В глазах Чуи не было и капли смеха.
— Я действительно так думаю, — недолго помолчав, пояснил он. — Потому что знаю точно, что это — не моя способность. А твоя — не твоя. Поэтому-то она тебя и убивает. Это… не должно быть так!
Дазай не нашел слов для спора. А, может, просто не захотел возражать.
Он замер, задержав дыхание, полностью забыв, а как вообще нужно дышать, когда Чуя, склонившийся над ним Чуя, требовательно и резко потянул на себя больничное одеяло. И скользнул слишком горячими руками по груди, по гладким, согретым теплом кожи бинтам, чтобы стянуть, вспороть, порвать такой хлипкий, такой податливый материал.
В миг, когда увенчанная Неполноценным человеком ладонь Чуи легла аккурат напротив сердца, накрыв изящными пальцами всю Смутную печаль целиком, что-то внутри Дазая пропустило несколько болезненных ударов. Замерло, как замирает вышедший из строя тонкий механизм.
А затем — заработало снова.
И в этот раз так, как должно было быть с самого начала.

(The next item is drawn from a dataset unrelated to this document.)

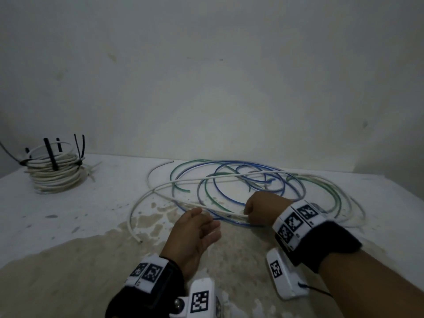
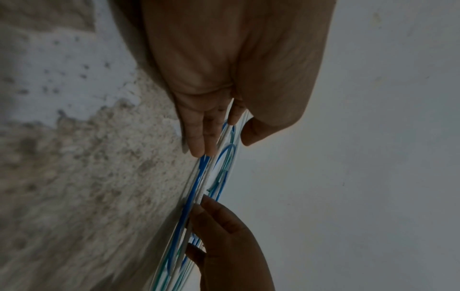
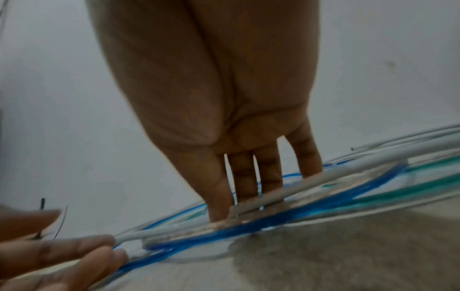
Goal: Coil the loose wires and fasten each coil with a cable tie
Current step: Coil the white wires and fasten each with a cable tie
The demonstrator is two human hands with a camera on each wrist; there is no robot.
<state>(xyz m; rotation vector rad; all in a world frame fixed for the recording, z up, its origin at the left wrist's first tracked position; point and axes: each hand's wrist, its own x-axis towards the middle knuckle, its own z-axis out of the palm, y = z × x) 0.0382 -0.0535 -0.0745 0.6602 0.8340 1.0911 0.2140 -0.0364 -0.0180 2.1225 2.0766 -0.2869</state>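
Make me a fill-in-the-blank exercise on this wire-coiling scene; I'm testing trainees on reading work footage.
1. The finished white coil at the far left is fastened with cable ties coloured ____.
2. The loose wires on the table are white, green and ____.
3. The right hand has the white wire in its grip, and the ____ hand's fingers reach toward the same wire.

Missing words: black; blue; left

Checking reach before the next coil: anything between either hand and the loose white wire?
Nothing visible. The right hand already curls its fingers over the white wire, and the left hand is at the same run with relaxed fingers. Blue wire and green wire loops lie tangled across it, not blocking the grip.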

— Ну вот, — растерянно произнес Чуя, с удивлением и испугом рассматривая свою, но ставшую будто чужой ладонь — слезящимися от какой-то наивно-детской радости глазами Дазай едва смог разглядеть, как изменились на ней слова. Каждое из тех, что когда-то называло способность Чуи. — Все-таки я был прав.

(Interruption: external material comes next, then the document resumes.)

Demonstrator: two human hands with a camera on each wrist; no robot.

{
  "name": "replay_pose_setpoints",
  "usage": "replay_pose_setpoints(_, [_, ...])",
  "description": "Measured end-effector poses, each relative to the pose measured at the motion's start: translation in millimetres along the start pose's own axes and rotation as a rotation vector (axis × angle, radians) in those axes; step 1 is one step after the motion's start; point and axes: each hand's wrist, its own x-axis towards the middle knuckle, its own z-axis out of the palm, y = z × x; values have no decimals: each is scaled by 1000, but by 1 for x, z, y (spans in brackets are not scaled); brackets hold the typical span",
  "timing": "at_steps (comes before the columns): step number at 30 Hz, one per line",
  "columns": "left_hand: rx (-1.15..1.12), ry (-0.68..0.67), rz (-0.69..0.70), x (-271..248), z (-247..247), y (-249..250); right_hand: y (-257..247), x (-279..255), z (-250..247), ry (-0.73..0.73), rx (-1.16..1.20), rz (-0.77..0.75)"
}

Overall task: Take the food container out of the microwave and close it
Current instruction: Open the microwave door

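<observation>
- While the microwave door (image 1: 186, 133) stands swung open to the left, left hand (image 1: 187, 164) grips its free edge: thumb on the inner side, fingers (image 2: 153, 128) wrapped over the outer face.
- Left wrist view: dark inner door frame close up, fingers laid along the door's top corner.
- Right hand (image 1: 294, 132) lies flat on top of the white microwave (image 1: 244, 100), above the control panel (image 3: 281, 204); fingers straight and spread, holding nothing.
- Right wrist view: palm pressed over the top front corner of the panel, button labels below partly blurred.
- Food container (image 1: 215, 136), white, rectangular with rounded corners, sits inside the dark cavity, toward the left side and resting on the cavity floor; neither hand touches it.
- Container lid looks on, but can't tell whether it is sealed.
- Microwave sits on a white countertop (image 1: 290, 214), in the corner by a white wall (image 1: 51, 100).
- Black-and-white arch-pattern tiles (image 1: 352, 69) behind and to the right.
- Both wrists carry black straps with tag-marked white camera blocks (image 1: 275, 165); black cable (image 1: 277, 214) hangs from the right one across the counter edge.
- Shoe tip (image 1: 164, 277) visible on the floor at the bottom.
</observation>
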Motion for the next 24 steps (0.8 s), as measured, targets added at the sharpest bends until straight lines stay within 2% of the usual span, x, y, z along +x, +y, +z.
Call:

Дазаю не нужно было даже опускать взгляд, чтобы понять, что и его собственная надпись изменилась. Он знал, чувствовал, что Смутная печаль оставила его. Наконец-то обретя по-настоящему достойного хозяина. А если так…
Дазай с трудом приподнял руку, все еще слишком нездоровую, все еще болезненно светлую, мертвенно светлую, и крепко сжал зависшие в воздухе пальцы Чуи, теперь-то показавшиеся гораздо горячее, чем в их первую встречу.
— Я позабочусь о тебе, — сказал он. И усмехнулся, впервые по-настоящему довольно. По-настоящему искренне: — Можешь не беспокоиться.
— Вот уж! — возмущенно вспыхнул в ответ Чуя, мгновенно заливаясь краской, такой яркой, не черной, лишь бы только не черной. — Я и не буду! — Но, несмотря ни на что, не стал отстраняться вновь.
Лишь крепче сжал лежащие поверх его пальцы.